### Work to be completed:
Once every line holding "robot" in the listing below has been found, give their number and nothing more.

### Data for this exercise:

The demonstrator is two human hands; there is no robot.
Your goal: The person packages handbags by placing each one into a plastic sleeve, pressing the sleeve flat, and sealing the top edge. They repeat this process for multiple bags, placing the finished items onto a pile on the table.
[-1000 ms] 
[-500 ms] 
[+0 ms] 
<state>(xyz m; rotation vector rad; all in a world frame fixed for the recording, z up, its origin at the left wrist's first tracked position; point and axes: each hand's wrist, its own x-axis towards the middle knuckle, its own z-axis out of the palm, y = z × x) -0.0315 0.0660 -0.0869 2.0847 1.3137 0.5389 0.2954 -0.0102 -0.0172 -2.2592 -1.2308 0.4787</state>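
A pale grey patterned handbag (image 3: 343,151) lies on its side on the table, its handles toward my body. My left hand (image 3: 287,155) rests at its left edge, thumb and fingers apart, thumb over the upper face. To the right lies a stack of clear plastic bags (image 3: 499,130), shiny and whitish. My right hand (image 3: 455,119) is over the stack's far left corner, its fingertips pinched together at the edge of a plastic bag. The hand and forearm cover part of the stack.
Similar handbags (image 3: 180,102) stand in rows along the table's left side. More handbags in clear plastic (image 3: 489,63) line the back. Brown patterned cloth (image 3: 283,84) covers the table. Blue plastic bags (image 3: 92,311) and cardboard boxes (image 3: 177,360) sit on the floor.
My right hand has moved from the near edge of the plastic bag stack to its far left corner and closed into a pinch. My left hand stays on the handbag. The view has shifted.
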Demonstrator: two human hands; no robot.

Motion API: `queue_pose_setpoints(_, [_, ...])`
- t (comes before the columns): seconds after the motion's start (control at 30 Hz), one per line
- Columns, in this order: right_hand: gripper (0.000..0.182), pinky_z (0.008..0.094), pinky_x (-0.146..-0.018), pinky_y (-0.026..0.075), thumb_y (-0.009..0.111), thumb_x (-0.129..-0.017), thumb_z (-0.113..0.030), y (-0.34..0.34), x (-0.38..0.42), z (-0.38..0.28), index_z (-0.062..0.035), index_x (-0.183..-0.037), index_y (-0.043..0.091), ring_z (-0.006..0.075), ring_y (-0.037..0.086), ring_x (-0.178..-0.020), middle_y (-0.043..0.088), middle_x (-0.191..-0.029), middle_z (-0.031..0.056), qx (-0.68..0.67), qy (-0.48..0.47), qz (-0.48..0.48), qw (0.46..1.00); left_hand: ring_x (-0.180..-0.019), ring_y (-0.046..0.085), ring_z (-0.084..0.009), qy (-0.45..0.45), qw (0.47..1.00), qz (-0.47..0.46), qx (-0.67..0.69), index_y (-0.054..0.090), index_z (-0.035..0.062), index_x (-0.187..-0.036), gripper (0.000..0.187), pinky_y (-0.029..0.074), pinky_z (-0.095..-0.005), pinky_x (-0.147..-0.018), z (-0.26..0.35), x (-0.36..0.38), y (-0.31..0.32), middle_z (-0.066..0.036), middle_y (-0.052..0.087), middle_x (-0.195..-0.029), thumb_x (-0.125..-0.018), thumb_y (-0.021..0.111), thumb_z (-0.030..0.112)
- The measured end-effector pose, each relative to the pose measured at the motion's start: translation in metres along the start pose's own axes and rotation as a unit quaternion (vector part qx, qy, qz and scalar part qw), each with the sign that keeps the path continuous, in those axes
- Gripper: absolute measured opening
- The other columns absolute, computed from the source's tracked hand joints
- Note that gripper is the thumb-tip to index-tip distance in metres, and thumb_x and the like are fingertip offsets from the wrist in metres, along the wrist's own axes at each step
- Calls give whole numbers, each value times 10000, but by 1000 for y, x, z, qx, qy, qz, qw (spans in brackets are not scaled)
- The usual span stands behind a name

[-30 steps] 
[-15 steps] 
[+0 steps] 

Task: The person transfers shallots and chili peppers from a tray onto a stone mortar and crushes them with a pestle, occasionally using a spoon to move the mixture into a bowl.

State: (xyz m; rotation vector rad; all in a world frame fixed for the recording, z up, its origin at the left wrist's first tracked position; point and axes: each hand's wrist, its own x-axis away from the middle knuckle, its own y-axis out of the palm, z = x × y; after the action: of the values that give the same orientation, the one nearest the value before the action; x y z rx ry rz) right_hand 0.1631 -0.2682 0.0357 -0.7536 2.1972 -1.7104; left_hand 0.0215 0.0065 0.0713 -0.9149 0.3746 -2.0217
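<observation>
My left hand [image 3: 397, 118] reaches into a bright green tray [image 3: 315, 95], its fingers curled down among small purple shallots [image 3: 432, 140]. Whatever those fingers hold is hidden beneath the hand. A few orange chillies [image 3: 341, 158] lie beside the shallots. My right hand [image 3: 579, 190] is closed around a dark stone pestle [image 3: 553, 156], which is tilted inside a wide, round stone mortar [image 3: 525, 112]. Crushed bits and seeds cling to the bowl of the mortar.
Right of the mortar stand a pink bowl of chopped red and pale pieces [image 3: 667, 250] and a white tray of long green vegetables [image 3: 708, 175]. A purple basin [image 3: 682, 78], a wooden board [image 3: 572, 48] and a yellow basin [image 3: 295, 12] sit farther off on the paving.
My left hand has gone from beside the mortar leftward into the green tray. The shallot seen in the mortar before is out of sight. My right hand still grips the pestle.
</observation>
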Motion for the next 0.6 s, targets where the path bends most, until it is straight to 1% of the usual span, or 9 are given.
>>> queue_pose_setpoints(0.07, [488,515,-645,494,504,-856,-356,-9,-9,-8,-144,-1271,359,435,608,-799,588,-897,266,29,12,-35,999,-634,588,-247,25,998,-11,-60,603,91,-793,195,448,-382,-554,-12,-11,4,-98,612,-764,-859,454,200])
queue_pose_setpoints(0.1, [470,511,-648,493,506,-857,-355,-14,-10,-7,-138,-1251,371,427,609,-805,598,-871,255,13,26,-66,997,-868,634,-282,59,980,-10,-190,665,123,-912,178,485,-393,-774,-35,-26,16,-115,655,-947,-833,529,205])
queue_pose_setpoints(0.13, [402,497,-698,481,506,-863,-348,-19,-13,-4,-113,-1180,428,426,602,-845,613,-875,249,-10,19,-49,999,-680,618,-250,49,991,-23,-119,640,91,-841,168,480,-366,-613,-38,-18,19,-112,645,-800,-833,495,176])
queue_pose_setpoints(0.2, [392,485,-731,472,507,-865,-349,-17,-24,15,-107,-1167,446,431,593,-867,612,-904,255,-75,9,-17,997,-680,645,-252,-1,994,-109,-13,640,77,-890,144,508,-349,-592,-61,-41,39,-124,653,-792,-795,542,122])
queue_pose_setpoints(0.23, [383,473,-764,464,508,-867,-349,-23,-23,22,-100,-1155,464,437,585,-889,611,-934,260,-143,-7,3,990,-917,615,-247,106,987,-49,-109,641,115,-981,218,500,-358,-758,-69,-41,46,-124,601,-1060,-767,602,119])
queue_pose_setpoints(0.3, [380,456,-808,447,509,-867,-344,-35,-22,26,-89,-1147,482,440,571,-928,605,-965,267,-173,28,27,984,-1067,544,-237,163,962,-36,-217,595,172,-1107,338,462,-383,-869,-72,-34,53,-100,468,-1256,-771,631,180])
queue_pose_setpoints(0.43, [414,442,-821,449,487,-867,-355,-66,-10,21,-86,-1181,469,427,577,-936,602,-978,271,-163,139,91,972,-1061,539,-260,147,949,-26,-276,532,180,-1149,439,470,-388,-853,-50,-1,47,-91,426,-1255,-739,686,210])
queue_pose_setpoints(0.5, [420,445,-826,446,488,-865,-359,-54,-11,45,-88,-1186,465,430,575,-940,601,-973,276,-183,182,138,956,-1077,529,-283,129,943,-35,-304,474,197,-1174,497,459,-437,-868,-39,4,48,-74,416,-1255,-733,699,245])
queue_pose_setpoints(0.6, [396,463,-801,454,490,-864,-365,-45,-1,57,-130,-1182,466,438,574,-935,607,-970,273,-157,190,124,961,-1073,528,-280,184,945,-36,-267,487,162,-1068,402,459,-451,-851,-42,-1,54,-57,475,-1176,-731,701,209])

### Finished task:
2